Problem description:
Copy every entry exactly as given, minus the images.

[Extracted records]

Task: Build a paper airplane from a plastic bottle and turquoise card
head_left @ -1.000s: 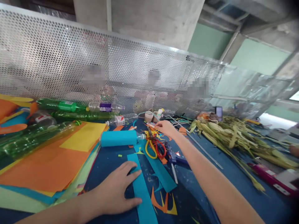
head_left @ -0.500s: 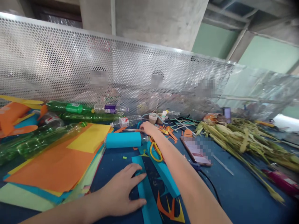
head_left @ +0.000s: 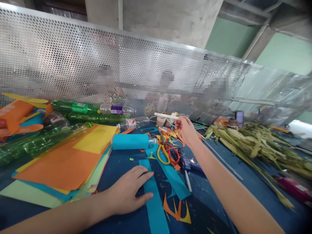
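Your half-open left hand (head_left: 130,190), the nearer, rests fingertips on the blue strip (head_left: 156,208) (running away from you); your right hand (head_left: 186,130) pinches a white stick (head_left: 166,116) by 1 end.

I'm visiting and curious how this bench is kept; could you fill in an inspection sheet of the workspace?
Surface: blue tabletop, crowded toward the far side.
Things at the hands: white stick, raised; blue paper strip, flat.
Clutter: paper stack, green bottles, scissors, paper scraps, dry-looking husks or leaves.
Hands: right hand grips the white stick; left hand palm down, fingertips at the strip.
Cables: nothing seen clearly.
Surroundings: perforated panel; blurred people behind it.
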### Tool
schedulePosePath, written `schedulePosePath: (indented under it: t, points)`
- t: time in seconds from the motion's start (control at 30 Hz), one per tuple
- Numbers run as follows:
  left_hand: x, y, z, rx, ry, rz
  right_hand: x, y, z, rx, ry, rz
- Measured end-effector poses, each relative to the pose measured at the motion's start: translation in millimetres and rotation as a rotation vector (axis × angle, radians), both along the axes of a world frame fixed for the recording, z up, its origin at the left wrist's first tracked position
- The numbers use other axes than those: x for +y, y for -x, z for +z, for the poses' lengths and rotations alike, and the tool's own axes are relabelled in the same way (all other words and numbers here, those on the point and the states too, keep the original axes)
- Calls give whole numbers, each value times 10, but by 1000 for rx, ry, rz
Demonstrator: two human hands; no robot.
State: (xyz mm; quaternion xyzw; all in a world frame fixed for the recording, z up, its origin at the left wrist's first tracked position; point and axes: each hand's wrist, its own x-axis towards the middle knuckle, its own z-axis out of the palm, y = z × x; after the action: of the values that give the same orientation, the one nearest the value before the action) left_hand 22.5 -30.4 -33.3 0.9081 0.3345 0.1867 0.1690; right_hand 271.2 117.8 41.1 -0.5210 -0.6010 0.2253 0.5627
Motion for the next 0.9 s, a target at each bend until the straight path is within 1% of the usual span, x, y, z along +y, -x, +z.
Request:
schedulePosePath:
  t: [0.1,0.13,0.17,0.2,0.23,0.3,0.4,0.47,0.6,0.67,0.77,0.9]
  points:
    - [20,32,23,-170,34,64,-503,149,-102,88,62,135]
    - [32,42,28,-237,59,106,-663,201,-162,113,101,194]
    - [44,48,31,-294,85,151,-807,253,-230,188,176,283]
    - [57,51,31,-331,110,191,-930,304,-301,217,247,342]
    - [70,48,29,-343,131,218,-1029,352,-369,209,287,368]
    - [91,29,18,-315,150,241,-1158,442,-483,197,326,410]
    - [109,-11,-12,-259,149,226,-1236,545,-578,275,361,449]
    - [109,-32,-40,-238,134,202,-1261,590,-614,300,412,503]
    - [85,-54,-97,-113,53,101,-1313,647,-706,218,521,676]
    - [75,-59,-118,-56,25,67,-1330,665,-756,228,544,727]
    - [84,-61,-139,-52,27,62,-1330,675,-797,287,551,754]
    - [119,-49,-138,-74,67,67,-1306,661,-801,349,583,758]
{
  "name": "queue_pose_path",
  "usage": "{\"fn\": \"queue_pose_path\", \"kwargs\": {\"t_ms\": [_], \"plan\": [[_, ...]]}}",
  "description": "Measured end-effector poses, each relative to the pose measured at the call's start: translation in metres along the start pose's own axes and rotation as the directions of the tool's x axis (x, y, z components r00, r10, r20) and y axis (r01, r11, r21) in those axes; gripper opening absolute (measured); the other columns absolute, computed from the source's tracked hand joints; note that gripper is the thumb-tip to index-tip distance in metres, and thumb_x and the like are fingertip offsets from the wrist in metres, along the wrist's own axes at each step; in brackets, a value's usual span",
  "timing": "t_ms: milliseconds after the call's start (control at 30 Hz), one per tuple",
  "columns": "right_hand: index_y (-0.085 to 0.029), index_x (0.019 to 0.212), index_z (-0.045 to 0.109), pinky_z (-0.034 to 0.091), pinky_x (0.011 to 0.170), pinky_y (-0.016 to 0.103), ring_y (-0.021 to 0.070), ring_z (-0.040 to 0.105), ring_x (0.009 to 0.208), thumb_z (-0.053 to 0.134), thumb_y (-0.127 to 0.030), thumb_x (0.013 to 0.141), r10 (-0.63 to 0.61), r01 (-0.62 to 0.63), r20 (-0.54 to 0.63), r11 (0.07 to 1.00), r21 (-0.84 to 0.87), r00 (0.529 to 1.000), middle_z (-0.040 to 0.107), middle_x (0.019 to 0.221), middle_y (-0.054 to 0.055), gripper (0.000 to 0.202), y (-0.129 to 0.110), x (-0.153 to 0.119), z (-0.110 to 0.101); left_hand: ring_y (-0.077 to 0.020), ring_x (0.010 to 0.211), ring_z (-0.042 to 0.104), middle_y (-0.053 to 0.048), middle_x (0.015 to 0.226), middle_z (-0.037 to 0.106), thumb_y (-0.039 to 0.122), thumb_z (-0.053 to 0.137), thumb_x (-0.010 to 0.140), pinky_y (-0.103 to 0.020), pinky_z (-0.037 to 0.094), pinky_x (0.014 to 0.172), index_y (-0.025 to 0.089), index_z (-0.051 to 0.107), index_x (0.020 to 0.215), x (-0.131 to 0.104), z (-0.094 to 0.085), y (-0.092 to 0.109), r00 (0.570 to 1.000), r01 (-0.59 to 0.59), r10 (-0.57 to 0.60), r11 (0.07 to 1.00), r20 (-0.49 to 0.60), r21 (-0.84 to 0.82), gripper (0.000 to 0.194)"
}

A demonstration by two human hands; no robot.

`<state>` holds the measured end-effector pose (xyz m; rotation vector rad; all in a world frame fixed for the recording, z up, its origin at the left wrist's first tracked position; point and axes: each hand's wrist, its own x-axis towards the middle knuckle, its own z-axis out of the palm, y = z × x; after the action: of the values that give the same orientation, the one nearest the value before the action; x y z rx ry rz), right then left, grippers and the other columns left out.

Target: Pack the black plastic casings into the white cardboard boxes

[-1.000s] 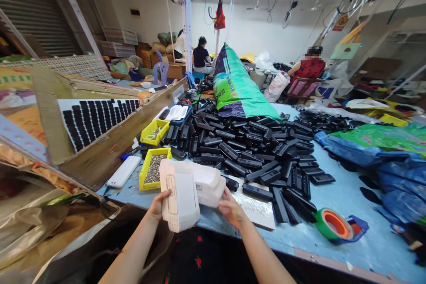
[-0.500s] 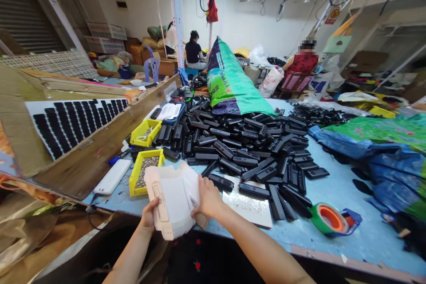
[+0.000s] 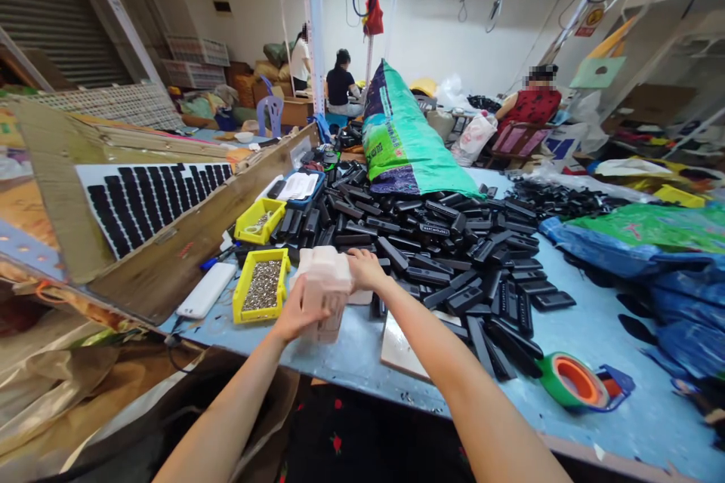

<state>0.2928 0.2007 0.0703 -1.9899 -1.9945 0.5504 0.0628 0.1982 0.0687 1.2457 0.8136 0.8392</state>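
Note:
Both hands hold a thick stack of pale, shaped cards (image 3: 327,275) just above the table's front edge. My left hand (image 3: 300,313) wraps its left side, thumb near the top and fingers across the front. At the right end, my right hand (image 3: 365,270) grips the stack, its fingers partly hidden behind it. Just left of the stack, a yellow bin (image 3: 236,302) contains many small metal parts. Behind and to the right lies a big heap of black elongated plastic cases (image 3: 422,272). A white board (image 3: 399,351) rests partly under my right forearm.
A second yellow bin (image 3: 241,230) and a white phone-like slab (image 3: 207,290) are at left, beside a wooden board (image 3: 186,249). A tape dispenser (image 3: 583,385) sits at right. A tall green sack (image 3: 419,151) stands behind the heap. Several people sit or stand in the background.
The stack has moved up and right, away from my body, and turned to a more upright, compact pose. My left hand has shifted from its lower edge to around its side. The view has shifted slightly.

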Motion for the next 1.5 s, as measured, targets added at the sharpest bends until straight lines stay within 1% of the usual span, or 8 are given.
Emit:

Response below:
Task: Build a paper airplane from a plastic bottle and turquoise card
head_left @ -1.000s: 
head_left @ -0.500s: 
head_left @ +0.000s: 
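Your half-open left hand (head_left: 130,190), the nearer, rests fingertips on the blue strip (head_left: 156,208) (running away from you); your right hand (head_left: 186,130) pinches a white stick (head_left: 166,116) by 1 end.

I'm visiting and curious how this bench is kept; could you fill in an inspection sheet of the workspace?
Surface: blue tabletop, crowded toward the far side.
Things at the hands: white stick, raised; blue paper strip, flat.
Clutter: paper stack, green bottles, scissors, paper scraps, dry-looking husks or leaves.
Hands: right hand grips the white stick; left hand palm down, fingertips at the strip.
Cables: nothing seen clearly.
Surroundings: perforated panel; blurred people behind it.
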### Tool
schedulePosePath, written `schedulePosePath: (indented under it: t, points)`
- t: time in seconds from the motion's start (control at 30 Hz), one per tuple
- Numbers run as follows:
  left_hand: x, y, z, rx, ry, rz
  right_hand: x, y, z, rx, ry, rz
- Measured end-effector poses, each relative to the pose measured at the motion's start: translation in millimetres and rotation as a rotation vector (axis × angle, radians), both along the axes of a world frame fixed for the recording, z up, its origin at the left wrist's first tracked position
- The numbers use other axes than those: x for +y, y for -x, z for +z, for the poses' lengths and rotations alike, and the tool's own axes are relabelled in the same way (all other words and numbers here, those on the point and the states too, keep the original axes)
- Calls give whole numbers, each value times 10, but by 1000 for rx, ry, rz
Demonstrator: two human hands; no robot.
State: (xyz mm; quaternion xyzw; all in a world frame fixed for the recording, z up, its origin at the left wrist's first tracked position; point and axes: each hand's wrist, its own x-axis towards the middle knuckle, its own z-axis out of the palm, y = z × x; after the action: of the values that give the same orientation, the one nearest the value before the action) left_hand 22.5 -30.4 -33.3 0.9081 0.3345 0.1867 0.1690; right_hand 271.2 117.8 41.1 -0.5210 -0.6010 0.2253 0.5627
Motion for the next 0.9 s, a target at each bend until the straight path is within 1% of the usual span, x, y, z along +y, -x, +z.
Request:
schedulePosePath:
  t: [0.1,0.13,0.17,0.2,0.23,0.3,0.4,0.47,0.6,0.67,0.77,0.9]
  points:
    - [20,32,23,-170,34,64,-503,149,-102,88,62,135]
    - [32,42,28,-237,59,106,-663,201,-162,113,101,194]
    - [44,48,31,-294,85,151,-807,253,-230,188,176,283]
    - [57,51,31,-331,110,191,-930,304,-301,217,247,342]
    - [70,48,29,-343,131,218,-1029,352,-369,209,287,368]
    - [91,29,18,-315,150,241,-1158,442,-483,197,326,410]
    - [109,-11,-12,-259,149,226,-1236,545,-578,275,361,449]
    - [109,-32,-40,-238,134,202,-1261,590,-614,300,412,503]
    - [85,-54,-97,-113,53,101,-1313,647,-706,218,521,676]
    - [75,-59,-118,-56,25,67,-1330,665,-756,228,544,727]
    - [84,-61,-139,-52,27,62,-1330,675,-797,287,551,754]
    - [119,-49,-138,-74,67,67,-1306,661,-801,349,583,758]
{
  "name": "queue_pose_path",
  "usage": "{\"fn\": \"queue_pose_path\", \"kwargs\": {\"t_ms\": [_], \"plan\": [[_, ...]]}}",
  "description": "Measured end-effector poses, each relative to the pose measured at the call's start: translation in metres along the start pose's own axes and rotation as the directions of the tool's x axis (x, y, z components r00, r10, r20) and y axis (r01, r11, r21) in those axes; gripper opening absolute (measured); the other columns absolute, computed from the source's tracked hand joints; note that gripper is the thumb-tip to index-tip distance in metres, and thumb_x and the like are fingertip offsets from the wrist in metres, along the wrist's own axes at each step; in brackets, a value's usual span",
  "timing": "t_ms: milliseconds after the call's start (control at 30 Hz), one per tuple",
  "columns": "right_hand: index_y (-0.085 to 0.029), index_x (0.019 to 0.212), index_z (-0.045 to 0.109), pinky_z (-0.034 to 0.091), pinky_x (0.011 to 0.170), pinky_y (-0.016 to 0.103), ring_y (-0.021 to 0.070), ring_z (-0.040 to 0.105), ring_x (0.009 to 0.208), thumb_z (-0.053 to 0.134), thumb_y (-0.127 to 0.030), thumb_x (0.013 to 0.141), r10 (-0.63 to 0.61), r01 (-0.62 to 0.63), r20 (-0.54 to 0.63), r11 (0.07 to 1.00), r21 (-0.84 to 0.87), r00 (0.529 to 1.000), middle_z (-0.040 to 0.107), middle_x (0.019 to 0.221), middle_y (-0.054 to 0.055), gripper (0.000 to 0.202), y (-0.129 to 0.110), x (-0.153 to 0.119), z (-0.110 to 0.101); left_hand: ring_y (-0.077 to 0.020), ring_x (0.010 to 0.211), ring_z (-0.042 to 0.104), middle_y (-0.053 to 0.048), middle_x (0.015 to 0.226), middle_z (-0.037 to 0.106), thumb_y (-0.039 to 0.122), thumb_z (-0.053 to 0.137), thumb_x (-0.010 to 0.140), pinky_y (-0.103 to 0.020), pinky_z (-0.037 to 0.094), pinky_x (0.014 to 0.172), index_y (-0.025 to 0.089), index_z (-0.051 to 0.107), index_x (0.020 to 0.215), x (-0.131 to 0.104), z (-0.094 to 0.085), y (-0.092 to 0.109), r00 (0.570 to 1.000), r01 (-0.59 to 0.59), r10 (-0.57 to 0.60), r11 (0.07 to 1.00), r20 (-0.49 to 0.60), r21 (-0.84 to 0.82), gripper (0.000 to 0.194)"
}

A demonstration by two human hands; no robot.

`<state>` holds the measured end-effector pose (xyz m; rotation vector rad; all in a world frame fixed for the recording, z up, its origin at the left wrist's first tracked position; point and axes: each hand's wrist, its own x-axis towards the middle knuckle, its own z-axis out of the palm, y = z × x; after the action: of the values that give the same orientation, the one nearest the value before the action; x y z rx ry rz), right then left, grippers and the other columns left out.

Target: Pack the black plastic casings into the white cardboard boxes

[-1.000s] 
[-0.500s] 
[+0.000s] 

<state>0.2928 0.2007 0.0703 -1.9899 -1.9945 0.5504 0.0628 0.1982 0.0687 1.2457 0.8136 0.8392</state>
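Note:
Both hands hold a thick stack of pale, shaped cards (image 3: 327,275) just above the table's front edge. My left hand (image 3: 300,313) wraps its left side, thumb near the top and fingers across the front. At the right end, my right hand (image 3: 365,270) grips the stack, its fingers partly hidden behind it. Just left of the stack, a yellow bin (image 3: 236,302) contains many small metal parts. Behind and to the right lies a big heap of black elongated plastic cases (image 3: 422,272). A white board (image 3: 399,351) rests partly under my right forearm.
A second yellow bin (image 3: 241,230) and a white phone-like slab (image 3: 207,290) are at left, beside a wooden board (image 3: 186,249). A tape dispenser (image 3: 583,385) sits at right. A tall green sack (image 3: 419,151) stands behind the heap. Several people sit or stand in the background.
The stack has moved up and right, away from my body, and turned to a more upright, compact pose. My left hand has shifted from its lower edge to around its side. The view has shifted slightly.
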
Motion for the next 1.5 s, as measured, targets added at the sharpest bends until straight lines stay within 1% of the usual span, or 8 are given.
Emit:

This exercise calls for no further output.